Multi-Region Optimal Energy Storage Arbitrage
New AI model for grid batteries unlocks cross-border trading, increasing revenue by over 40%.
A research team from KU Leuven, led by Md Umar Hashmi, Harsha Nagarajan, and Dirk Van Hertem, has published a groundbreaking paper titled "Multi-Region Optimal Energy Storage Arbitrage." The work addresses a critical gap in energy markets: while power grids are increasingly interconnected, most battery arbitrage models are limited to single-market participation. The researchers developed a novel optimization framework that allows a grid-scale battery located at an interconnector to buy and sell electricity in two distinct day-ahead markets simultaneously. Their formulation meticulously accounts for real-world constraints including battery capacity, ramping limits, converter losses, and interconnector congestion.

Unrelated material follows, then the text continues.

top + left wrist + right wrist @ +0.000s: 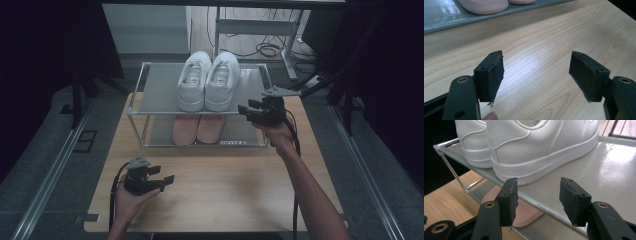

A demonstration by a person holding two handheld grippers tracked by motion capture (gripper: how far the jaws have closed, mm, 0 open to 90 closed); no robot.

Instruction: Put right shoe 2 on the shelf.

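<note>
Two white sneakers [208,80] stand side by side on the top shelf of a small metal shoe rack [160,90], heels toward me. A pink pair [197,128] sits on the lower shelf. My right gripper [246,110] hovers open at the rack's front right, just off the right white sneaker [536,147]; its jaws [537,200] hold nothing. My left gripper [162,176] is open low over the wooden table [225,190] at the front left, jaws [536,77] wide apart above bare wood, with the pink shoes' toes [484,6] ahead.
The rack stands at the far middle of the table, its thin frame posts at each corner [131,112]. Beyond the table are a desk frame with cables [265,47] and a pale cabinet [145,27]. Metal rails run on the floor at both sides.
</note>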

The core innovation is the exact reformulation of this complex, nonlinear problem into a computationally efficient Mixed-Integer Linear Programming (MILP) model using disjunctive linearization techniques. This ensures the battery can only charge or discharge across all markets at any given time, reflecting physical reality. The team validated the model using eight years of historical price data from the Belgian and UK markets. The results are striking, showing that multi-region participation can boost arbitrage revenue by more than 40% compared to operating in just a local market, though congestion on the interconnector can reduce these gains.
Furthermore, the paper introduces a 'pseudo-efficiency' term designed to improve overall battery utilization by strategically discarding less profitable charge-discharge cycles. This extends the asset's lifespan while maximizing economic return. The proposed framework provides system operators and storage asset owners with a powerful, practical tool for evaluating investment opportunities and optimizing real-time operations in today's interconnected grid environment, where price differentials between regions create significant arbitrage potential.
- Model enables batteries to trade across multiple markets simultaneously, formulated as a Mixed-Integer Linear Programming (MILP) problem for computational efficiency.
- Backtested with 8 years of Belgian-UK price data, showing potential revenue increases of over 40% versus single-market operation.
- Introduces a 'pseudo-efficiency' term to discard unprofitable battery cycles, optimizing for both revenue and battery longevity.
Why It Matters
Provides grid operators and investors with a scalable AI model to significantly boost the profitability and utilization of large-scale battery storage assets.